大好きだったビジネススクール時代の教授の写真を久々に見た。ますます優しそうな顔になっていた。(James Austin)

James Austin --- HBSの社会起業系カリキュラムの生みの親。私をピッツバーグの老人ホームに送りこんでくれた人。大学院2年目の"Entrepreneurship in Social Sector"という科目は、私の進むべき方向を暗示していた。

にも関わらず私たち受講者は不熱心で、予習不足でクラスを崩壊させたこともある。忘れられない。あれはラテンアメリカの貧しい村で、ゴート・ミルクを使った乳製品を生産して地域を活性化するというケースだった。当時私はラテンアメリカに興味を持てず、一次産品を活かした活性化にも関心を持てなかった。

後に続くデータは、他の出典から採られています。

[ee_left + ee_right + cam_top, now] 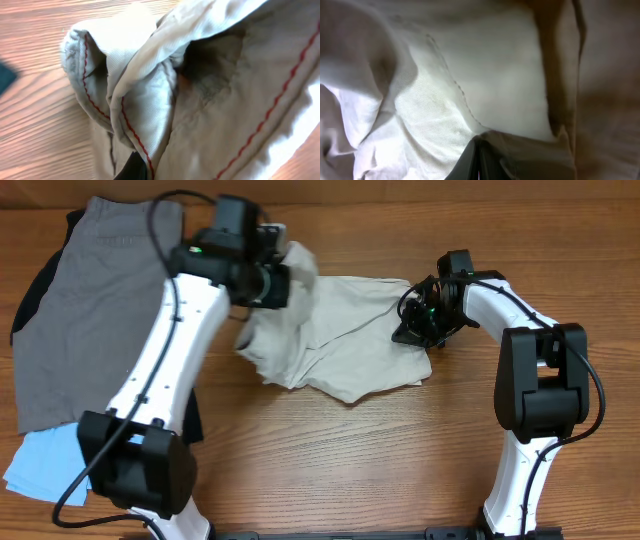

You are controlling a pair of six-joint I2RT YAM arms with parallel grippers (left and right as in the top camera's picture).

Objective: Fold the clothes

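Note:
The beige khaki shorts (350,335) lie crumpled at the table's middle back. My left gripper (275,275) is shut on their left end and holds that part lifted; the left wrist view shows the cloth's red-stitched seams (200,100) bunched close around the jaws (132,170). My right gripper (415,325) is shut on the shorts' right edge, low at the table; the right wrist view is filled with pale cloth (445,90) pinched between the dark fingers (477,160). Grey shorts (95,310) lie spread at the far left, over a black garment (30,300). Light-blue shorts (40,465) lie at the front left.
The left arm (160,370) reaches across the grey shorts' right edge. The right arm's base (535,400) stands at the right. Bare wooden tabletop (350,460) spans the front middle.

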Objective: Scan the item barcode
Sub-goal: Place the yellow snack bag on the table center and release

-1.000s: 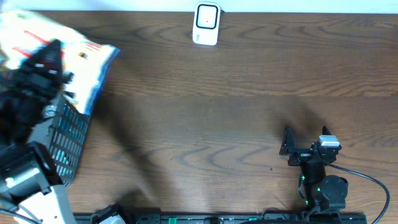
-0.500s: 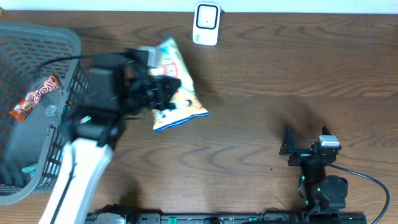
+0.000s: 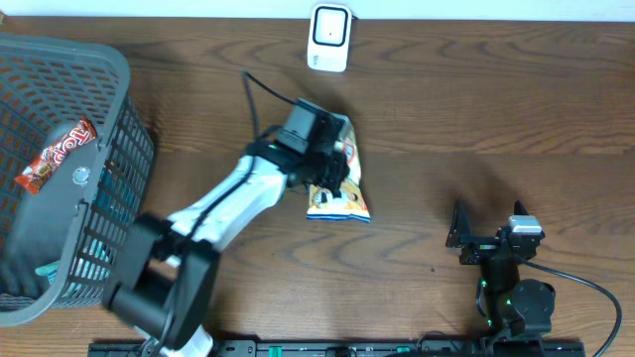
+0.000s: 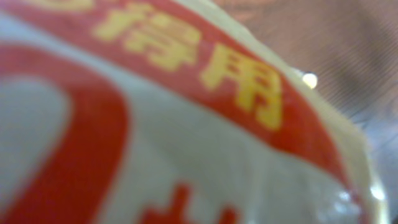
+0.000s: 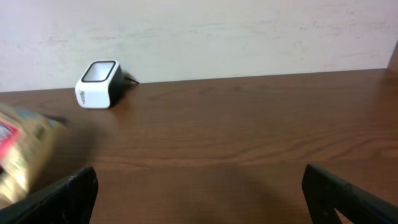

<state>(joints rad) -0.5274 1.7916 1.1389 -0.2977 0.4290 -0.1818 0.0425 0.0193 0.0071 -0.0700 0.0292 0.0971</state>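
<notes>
The item is a white, red and yellow snack bag (image 3: 338,195) hanging over the middle of the table, below the white barcode scanner (image 3: 328,38). My left gripper (image 3: 330,159) is shut on the bag's top edge. The bag's red print (image 4: 186,124) fills the left wrist view and hides the fingers there. No barcode is visible on it. My right gripper (image 3: 486,220) rests open near the front right with nothing between its fingers. Its wrist view shows the scanner (image 5: 99,84) at the far left and the blurred bag (image 5: 18,155) at the left edge.
A grey mesh basket (image 3: 121,74) stands at the left edge with a red wrapped snack (image 3: 58,156) inside. A black cable runs from the right arm's base (image 3: 585,288). A pale wall (image 5: 249,31) lies behind the table.
My left arm has swung from over the basket to the middle of the table, carrying the snack bag rightward and a little toward the front. The right arm has not moved.
</notes>
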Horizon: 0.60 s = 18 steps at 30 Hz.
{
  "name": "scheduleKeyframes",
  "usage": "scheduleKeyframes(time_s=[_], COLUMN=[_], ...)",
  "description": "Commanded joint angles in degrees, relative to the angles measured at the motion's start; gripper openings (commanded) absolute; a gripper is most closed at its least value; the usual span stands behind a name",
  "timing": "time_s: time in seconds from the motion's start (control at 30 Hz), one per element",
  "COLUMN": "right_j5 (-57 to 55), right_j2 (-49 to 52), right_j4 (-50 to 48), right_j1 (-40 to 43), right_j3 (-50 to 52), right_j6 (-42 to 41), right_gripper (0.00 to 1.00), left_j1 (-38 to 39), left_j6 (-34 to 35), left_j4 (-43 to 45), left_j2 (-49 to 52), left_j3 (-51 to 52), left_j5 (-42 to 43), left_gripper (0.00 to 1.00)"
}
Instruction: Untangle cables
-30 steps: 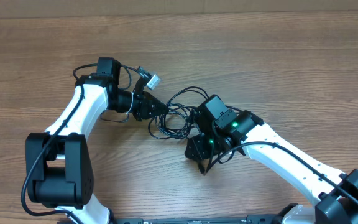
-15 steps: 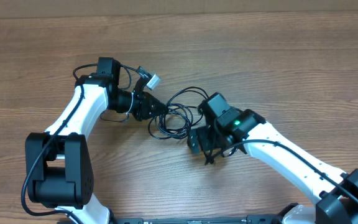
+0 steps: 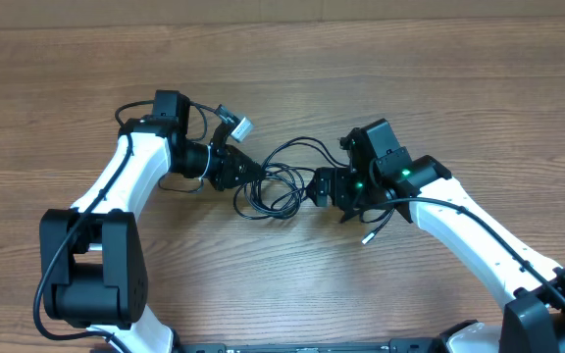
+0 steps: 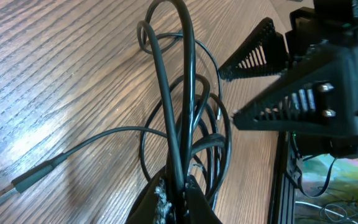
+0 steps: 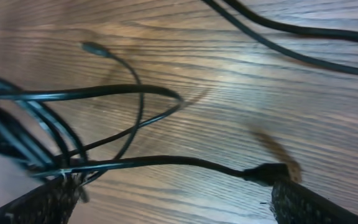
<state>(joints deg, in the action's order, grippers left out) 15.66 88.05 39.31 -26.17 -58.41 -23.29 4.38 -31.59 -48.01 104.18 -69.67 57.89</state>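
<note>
Left arm (image 3: 126, 172): up from a base at the lower left edge, white link slanted away, then bent sharply right at the wrist, low over the wooden table (image 3: 439, 78). Left gripper (image 3: 251, 169): pinched together on the cables (image 3: 281, 184). Several black strands bunched between the tips, fanning up and out of them in the left wrist view.

Right arm (image 3: 469, 233): in from the lower right corner, white link angled up and left, wrist turned left toward the tangle. Right gripper (image 3: 320, 186): spread wide apart, clamped on nothing. Right wrist view: one ribbed finger (image 5: 42, 199) at bottom left, close against the bunched strands. Other finger at bottom right, just beside a dark plug (image 5: 265, 173). One strand stretched across the gap between them, over the wood. Cannot tell whether touching either finger.

Cables: loose looped knot lying on the table mid-scene, between the two grippers. Left side gripped, right side just in front of the open fingers. Flat USB plug (image 4: 5, 194) on the wood, off to the left in the left wrist view. Small thin plug end (image 5: 89, 46) on the wood farther out in the right wrist view. Grippers facing each other across the knot, near but apart.
</note>
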Motion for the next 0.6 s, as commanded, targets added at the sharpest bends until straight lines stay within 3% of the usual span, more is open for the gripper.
scheduleKeyframes(time_s=[0.0, 0.23, 0.47, 0.57], right_j5=[2.9, 2.4, -6.2, -5.9], right_j2=[-0.3, -0.3, 0.6, 1.7], right_j4=[-1.0, -4.7, -5.9, -5.6], right_j1=[0.4, 0.5, 0.5, 0.5], right_j3=[0.2, 0.2, 0.2, 0.3], right_j6=[1.3, 0.7, -4.9, -5.3], right_gripper=[0.98, 0.98, 0.94, 0.83], left_j1=[-0.2, -0.2, -0.2, -0.2], left_j6=[0.8, 0.8, 0.8, 0.8], left_j4=[-0.2, -0.2, -0.2, -0.2], left_j2=[0.0, 0.0, 0.0, 0.0], left_j3=[0.2, 0.2, 0.2, 0.2], left_j5=[-0.1, 0.1, 0.2, 0.2], left_gripper=[0.04, 0.04, 0.04, 0.04])
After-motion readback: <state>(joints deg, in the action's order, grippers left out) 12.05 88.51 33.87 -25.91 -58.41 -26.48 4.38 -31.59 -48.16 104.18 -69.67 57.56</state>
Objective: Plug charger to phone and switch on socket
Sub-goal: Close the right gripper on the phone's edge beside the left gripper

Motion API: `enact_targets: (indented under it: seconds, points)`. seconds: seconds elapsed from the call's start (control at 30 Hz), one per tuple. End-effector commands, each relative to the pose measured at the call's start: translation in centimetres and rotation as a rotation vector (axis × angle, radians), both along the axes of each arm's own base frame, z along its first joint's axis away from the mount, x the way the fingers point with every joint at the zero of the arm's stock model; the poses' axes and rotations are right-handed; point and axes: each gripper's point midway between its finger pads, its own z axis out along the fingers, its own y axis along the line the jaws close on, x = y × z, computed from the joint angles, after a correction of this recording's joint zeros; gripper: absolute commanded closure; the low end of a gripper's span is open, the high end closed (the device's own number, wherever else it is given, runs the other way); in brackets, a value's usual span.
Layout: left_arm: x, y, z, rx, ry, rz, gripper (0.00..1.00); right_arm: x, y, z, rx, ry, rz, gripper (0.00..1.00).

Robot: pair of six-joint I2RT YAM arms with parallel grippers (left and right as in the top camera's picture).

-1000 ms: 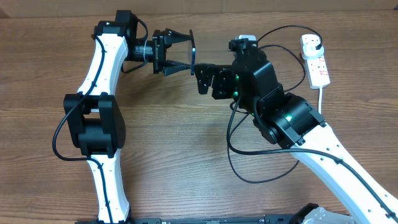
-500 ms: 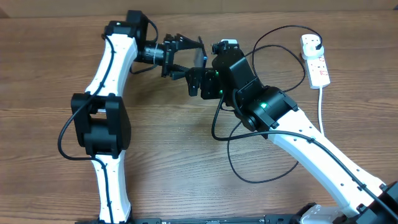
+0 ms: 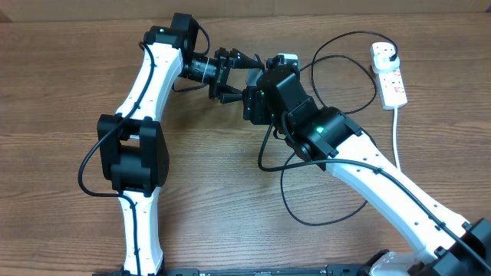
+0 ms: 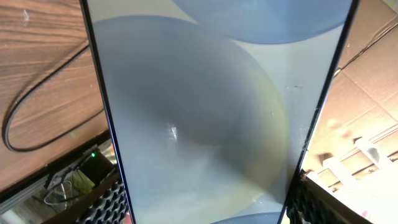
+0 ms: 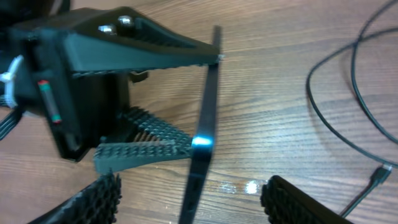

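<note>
So, closest to the right wrist camera, the right gripper (image 5: 199, 202) has its fingers (image 5: 99, 196) spread, one on each side of the phone (image 5: 202, 127) with a gap on both sides, so it's released and grasping nothing. Just past that, the phone is up off the bench (image 5: 280, 93), seen edge-on. The left gripper (image 5: 202, 102) is clenched across its width, ribbed fingers (image 5: 149, 56) on opposite long edges. From the left wrist, the blue-grey screen fills nearly the whole view. Behind it the charger cable (image 5: 310, 87) loops loose on the wood, with its small connector (image 5: 377, 177) lying free, apart from the phone. Way off at the far right of the bench sits the white socket (image 3: 391, 83), with the black plug (image 3: 391, 52) in its far end and a thick white cord (image 3: 396, 130) trailing nearer.
</note>
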Motion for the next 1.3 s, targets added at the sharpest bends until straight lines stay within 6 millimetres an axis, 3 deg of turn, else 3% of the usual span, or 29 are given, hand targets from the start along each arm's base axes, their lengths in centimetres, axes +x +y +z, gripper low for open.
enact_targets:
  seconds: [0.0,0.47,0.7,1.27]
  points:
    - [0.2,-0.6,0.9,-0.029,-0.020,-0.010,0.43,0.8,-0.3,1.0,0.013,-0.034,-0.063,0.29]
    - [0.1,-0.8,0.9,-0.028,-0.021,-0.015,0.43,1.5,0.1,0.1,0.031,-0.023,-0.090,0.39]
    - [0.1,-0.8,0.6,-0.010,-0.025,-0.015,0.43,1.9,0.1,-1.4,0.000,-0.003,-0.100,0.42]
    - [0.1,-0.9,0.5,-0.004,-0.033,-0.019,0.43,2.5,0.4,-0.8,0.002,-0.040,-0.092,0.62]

他の受講者も同様だったのだろうか。HBSの学生も、クロスレジスターしていたお隣のケネディ・スクールの学生も、あまり手を挙げて発言せず、議論は低調だった。

クラスが残り15分ほどになったとき、Austin教授は言った。

「で、このビジネスははたして収益を上げることができるのだろうか?」

誰も手を挙げなかった。

私は焦った。ノートを見返した。しかし私は極めて中途半端な経済計算しかやってこなかった。クラスで発表できるほどのものではない。躊躇した。

10秒ほど沈黙が続いたのち、Austin教授は悲しそうな顔で"O.K. ..."と言って、議論の論点を変えた。教授自身の経済計算を示すこともなかった。(HBSでは教授は基本的に、自分の意見を言わない)

あの悲しそうな顔を今でも忘れられない。

グロービスの受講者が経済計算をしないのを見るたびに、あの顔を思い出す。

自分が支援している社会起業家が収益性について相談にのってほしいと言うたびに、教授のことを思い出す。

東北で被災した故郷のために立ち上がり、一次産品を懸命に作り、売っている起業家に出会うたびに、私が十分に予習をしなかったあのケースを思い出す。

社会にインパクトを与える事業が、同時に経済的にも採算の取れる事業であることを祈る時に、かすかに心に痛みが走る。